There are many examples of these brawls among what pundits and analysts gently refer to now as “low-information voters.” Whether about science or policy, however, they all share the same disturbing characteristic: a solipsistic and thin-skinned insistence that every opinion be treated as truth. Americans no longer distinguish the phrase “you’re wrong” from the phrase “you’re stupid.” To disagree is to disrespect. To correct another is to insult. And to refuse to acknowledge all views as worthy of consideration, no matter how fantastic or inane they are, is to be closed-minded.”
Nichols, Tom. The Death of Expertise: The Campaign Against Established Knowledge and Why it Matters (p. 25). Oxford University Press. Kindle Edition.
Of course the “death of expertise” is not limited to politics. Nichols skewers the people trying to offer guidance on medical matters, such as the anti-vaccine crowd. It is not just the advice, but more importantly that in todays atmosphere of “anti-intellectualism” that such advice is given credence by a pretty large group of Americans. Nichols drives home this point in his Federalist piece.
“This isn’t just about politics, which would be bad enough. No, it’s worse than that: the perverse effect of the death of expertise is that without real experts, everyone is an expert on everything. To take but one horrifying example, we live today in an advanced post-industrial country that is now fighting a resurgence of whooping cough — a scourge nearly eliminated a century ago — merely because otherwise intelligent people have been second-guessing their doctors and refusing to vaccinate their kids after reading stuff written by people who know exactly zip about medicine. (Yes, I mean people like Jenny McCarthy.)”
Nichols, Tom. The Death of Expertise The Federalist. January 17, 2014.
Nichols covers a lot of ground, and after reading the book you are likely to be substantially more pessimistic about the future. Before I read the book I looked at some of the reviews, some of which were critical of Nichols for not producing a more “scientific” look at the problems he identifies. I understood, but I think the book highlights issues that are corroding our democracy, and need to be talked about. Nichols is not putting forward empirical data, but rather a point of view. Without a doubt some of Nichols observations are not “politely” put forward, but they are, in many instances, from my perspective, absolutely correct. While my observation above about the tenor of social media “debates” is obviously anecdotal I do not believe that the nasty and tribal nature of the dialogue online can be denied. Nichols brings forward many observations that highlight the rejection of rationality in political discourse.
“Public debate over almost everything devolves into trench warfare, in which the most important goal is to establish that the other person is wrong. Sensible differences of opinion deteriorate into a bad high school debate in which the objective is to win and facts are deployed like checkers on a board—none of this rises to the level of chess—mostly to knock out other facts. Like the customer in Monty Python’s legendary “Argument Clinic” sketch, we find ourselves merely gainsaying whatever the other person said last. (“This isn’t an argument,” the angry customer tells the professional arguer. “Yes, it is,” he responds. “No, it isn’t! It’s just contradiction!” “No, it isn’t.” “Yes, it is!”)”
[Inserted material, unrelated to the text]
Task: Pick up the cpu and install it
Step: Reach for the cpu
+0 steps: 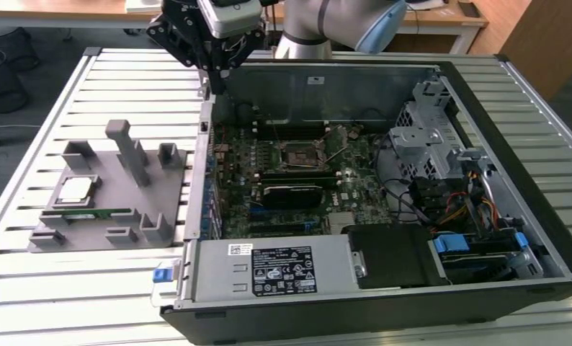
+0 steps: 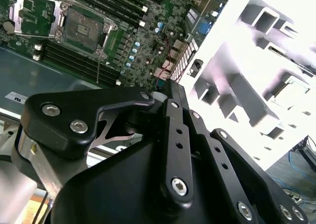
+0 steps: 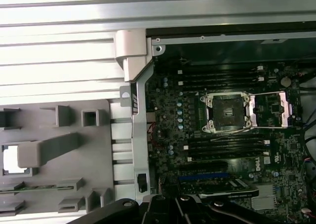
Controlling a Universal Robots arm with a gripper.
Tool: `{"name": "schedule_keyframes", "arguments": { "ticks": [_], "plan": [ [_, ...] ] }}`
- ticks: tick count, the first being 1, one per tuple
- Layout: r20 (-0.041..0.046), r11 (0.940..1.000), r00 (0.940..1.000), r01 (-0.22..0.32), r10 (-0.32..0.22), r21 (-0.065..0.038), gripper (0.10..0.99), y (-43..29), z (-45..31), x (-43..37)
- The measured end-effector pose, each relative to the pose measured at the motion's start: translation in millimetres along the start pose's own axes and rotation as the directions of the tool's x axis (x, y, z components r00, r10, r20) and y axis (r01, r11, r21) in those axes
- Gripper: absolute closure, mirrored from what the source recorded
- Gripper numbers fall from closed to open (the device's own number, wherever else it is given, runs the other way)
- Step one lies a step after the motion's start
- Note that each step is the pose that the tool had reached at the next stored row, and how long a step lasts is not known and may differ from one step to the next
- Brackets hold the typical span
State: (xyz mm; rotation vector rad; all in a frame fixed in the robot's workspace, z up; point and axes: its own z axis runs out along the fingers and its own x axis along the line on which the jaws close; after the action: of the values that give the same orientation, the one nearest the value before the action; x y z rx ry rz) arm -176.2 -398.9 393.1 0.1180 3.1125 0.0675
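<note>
Silvery cpu [image 1: 75, 189] lies flat in the grey holder [image 1: 75, 241], face up for grasping (the socket [image 1: 299, 153] stands unlatched to receive it). The gripper [image 1: 213, 85], fingers pressed together and empty, hangs over a corner of the case [image 1: 363, 86].

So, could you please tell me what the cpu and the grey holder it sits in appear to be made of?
The cpu: its top looks like metal, silvery-white with a dull sheen, over a thin tan edge that is likely circuit board. The grey holder: probably plastic, perhaps printed, judging by its matte, uniform grey surface and blocky posts and pockets.
</note>
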Motion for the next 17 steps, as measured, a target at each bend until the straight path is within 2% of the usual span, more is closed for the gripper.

Nichols, Tom. The Death of Expertise: The Campaign Against Established Knowledge and Why it Matters (p. 41). Oxford University Press. Kindle Edition.
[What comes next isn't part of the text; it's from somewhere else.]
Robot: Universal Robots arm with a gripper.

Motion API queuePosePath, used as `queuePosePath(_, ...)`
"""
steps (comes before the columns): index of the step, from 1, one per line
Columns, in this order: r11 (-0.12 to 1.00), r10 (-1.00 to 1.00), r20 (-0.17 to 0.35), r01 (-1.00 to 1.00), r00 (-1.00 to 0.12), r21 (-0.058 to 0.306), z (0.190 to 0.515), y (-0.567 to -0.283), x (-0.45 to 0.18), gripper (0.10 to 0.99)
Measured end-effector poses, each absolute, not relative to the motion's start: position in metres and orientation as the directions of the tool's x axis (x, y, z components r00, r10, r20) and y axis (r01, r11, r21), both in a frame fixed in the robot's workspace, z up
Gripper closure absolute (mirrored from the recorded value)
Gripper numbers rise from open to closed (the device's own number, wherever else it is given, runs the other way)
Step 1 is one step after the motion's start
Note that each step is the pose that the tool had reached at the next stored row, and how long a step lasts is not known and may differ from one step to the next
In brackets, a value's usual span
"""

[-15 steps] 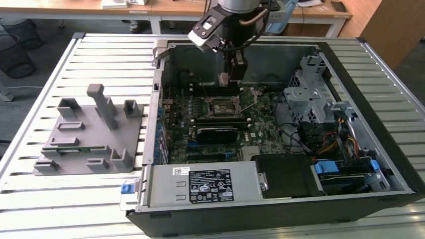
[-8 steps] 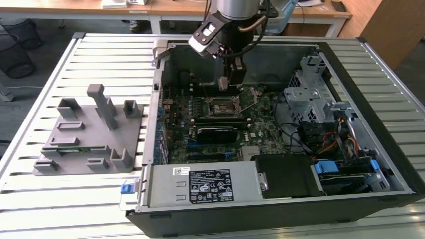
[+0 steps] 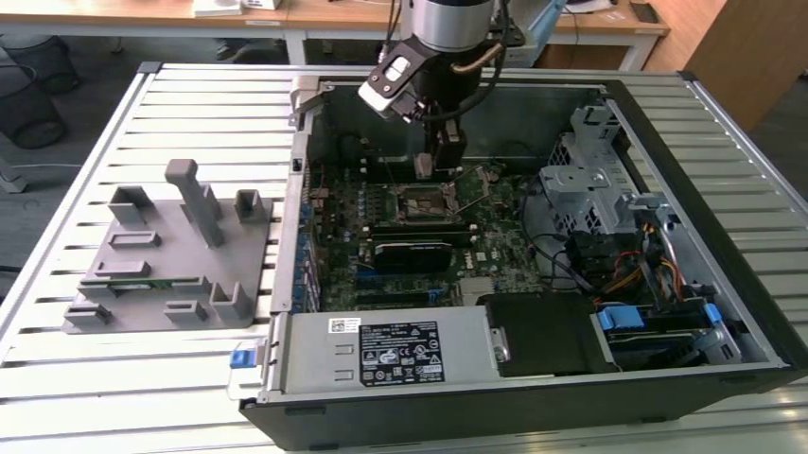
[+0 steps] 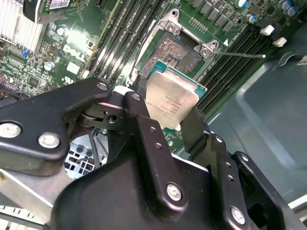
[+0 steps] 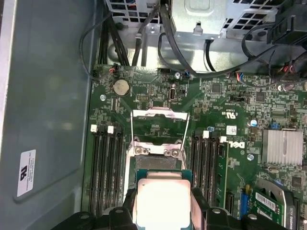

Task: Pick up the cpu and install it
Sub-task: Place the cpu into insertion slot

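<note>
The cpu [image 4: 171, 97] is a small flat square chip with a pale silver top and a green rim, pinched by its edges between my black fingers [image 4: 139, 112]. My gripper [image 4: 168, 109] is shut on it. In the first wrist view the cpu [image 5: 160, 200] hangs just short of the open motherboard socket [image 5: 154, 149], whose metal frame [image 5: 154, 115] is swung up. In the exterior view my gripper [image 3: 433, 166] reaches down into the open computer case, slightly above and behind the socket [image 3: 425, 201].
The grey plastic holder [image 3: 177, 255] stands on the slatted table [image 3: 189, 104] at the exterior view's left. Inside the case are memory slots [image 5: 108, 167], a heatsink [image 5: 283, 146], a drive cage [image 3: 588, 180], cables [image 3: 631, 274] and the power supply [image 3: 392, 350].
</note>
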State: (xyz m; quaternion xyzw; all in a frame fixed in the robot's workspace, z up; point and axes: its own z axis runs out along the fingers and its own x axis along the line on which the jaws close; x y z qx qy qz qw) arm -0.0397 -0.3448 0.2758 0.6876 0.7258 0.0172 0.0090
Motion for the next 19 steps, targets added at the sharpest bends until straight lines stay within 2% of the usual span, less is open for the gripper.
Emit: queuePosePath(19, 0.054, 0.998, 0.010, 0.998, -0.054, 0.038, 0.244, -0.344, -0.040, 0.557)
“All of this interaction is doing little to loosen the attachment of laypeople to misinformation. In fact, the problem may be worse than we think. When confronted by hard evidence that they’re wrong, some people will simply double-down on their original assertion rather than accept their error. This is the “backfire effect,” in which people redouble their efforts to keep their own internal narrative consistent, no matter how clear the indications that they’re wrong.”
Nichols, Tom. The Death of Expertise: The Campaign Against Established Knowledge and Why it Matters (p. 131). Oxford University Press. Kindle Edition.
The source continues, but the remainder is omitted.